While there is pleasure out of the fulfilment of a personal desire, there is a divine bliss out of performance of a duty. When we perform a duty we feel a satisfaction, but it is not sensory satisfaction and cannot be explained in language. It is bliss, ananda. Ananda is different from kama vasana and prayers.
This is in some way a sequel to the subject of how The Divine Life Society founded by Gurudev Sri Swami Sivanandaji Maharaj has endeavoured, struggled hard to maintain this spirit of the teaching of the gospels and of the mahatmas, the incarnations, saints and sages, and how in order to be even the last of the disciples of Gurudev, we have to endeavour to be as much impersonal in our attitude of conduct as possible. The most impersonal personality was Sri Gurudev. He had no personality. People used to tell me, “When you see Swamiji, you cannot know whether he is a man or a woman.” That idea of gender does not come. When we see a man, we immediately know that he is a male, and when we see a woman, the idea of female comes. But when we saw Swami Sivananda, we could not think he is a man. We never had the idea of ‘man’. Something was coming. In Tamil, they use the pronoun ‘it’: “That has come. It is sitting there.” We cannot say, “He is sitting there,” because he is not a man, and we also cannot say ‘she’. So we say ‘it’. God is It, That. We do not use the words ‘he, she’, and so on for God, and even saints are referred to as ‘it’ only. I like that term very much.
Impersonality is the character of God, impersonality is the character of prakriti, impersonality is the character of the whole creation, and impersonality should be the character and attitude of ours also. To the extent we are successful in the development and manifestation of this impersonality of character in even the humblest of proportions, to that extent we are disciples of Swami Sivanandaji Maharaj, to that extent we are devotees of God, and to that extent only will we succeed in our spiritual pursuits. This is the Bhagavadgita in a nutshell.

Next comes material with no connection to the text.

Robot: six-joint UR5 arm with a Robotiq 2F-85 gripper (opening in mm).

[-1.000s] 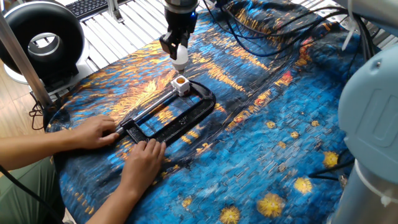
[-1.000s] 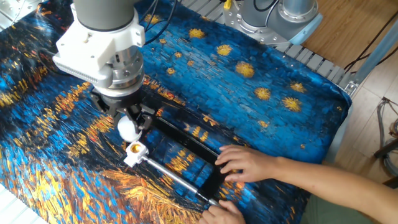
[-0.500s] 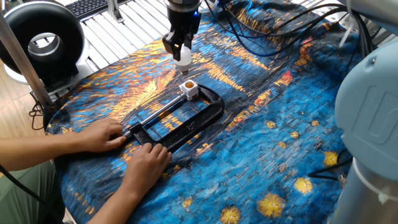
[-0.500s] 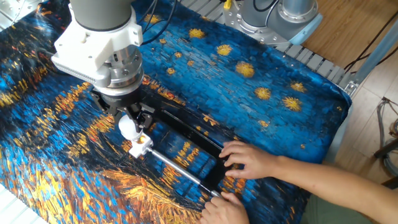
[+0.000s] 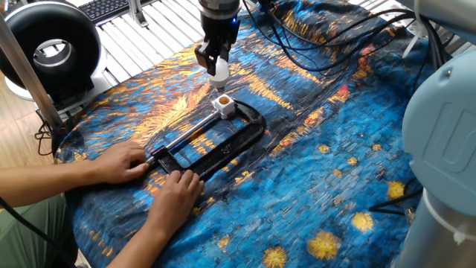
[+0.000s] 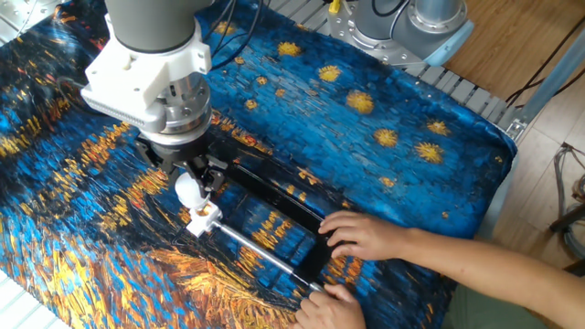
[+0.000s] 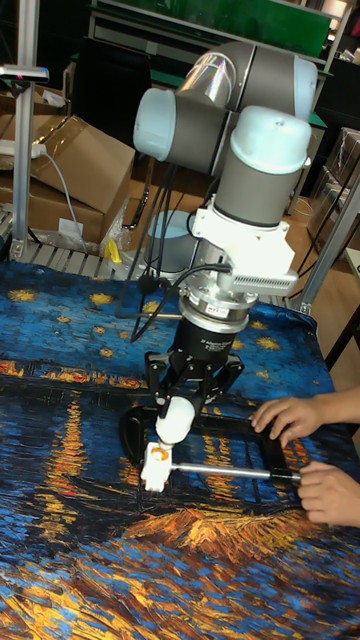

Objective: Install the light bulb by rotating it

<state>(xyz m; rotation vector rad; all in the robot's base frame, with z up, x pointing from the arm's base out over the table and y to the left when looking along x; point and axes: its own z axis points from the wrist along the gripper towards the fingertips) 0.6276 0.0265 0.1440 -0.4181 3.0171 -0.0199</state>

With these few words I invoke the blessings of Gurudev Swami Sivanandaji Maharaj, the grace of the Almighty Bhagavan Sriman Lakshmi Narayana for the prosperity of all mankind, for the success in the undertakings of all seekers of truth everywhere, for their health and long life, so that they be fitting instruments in the invisible hands of Gurudev Swami Sivanandaji Maharaj, fitting receptacles for the grace of Bhagavan Narayana. “God bless you all” is my prayer.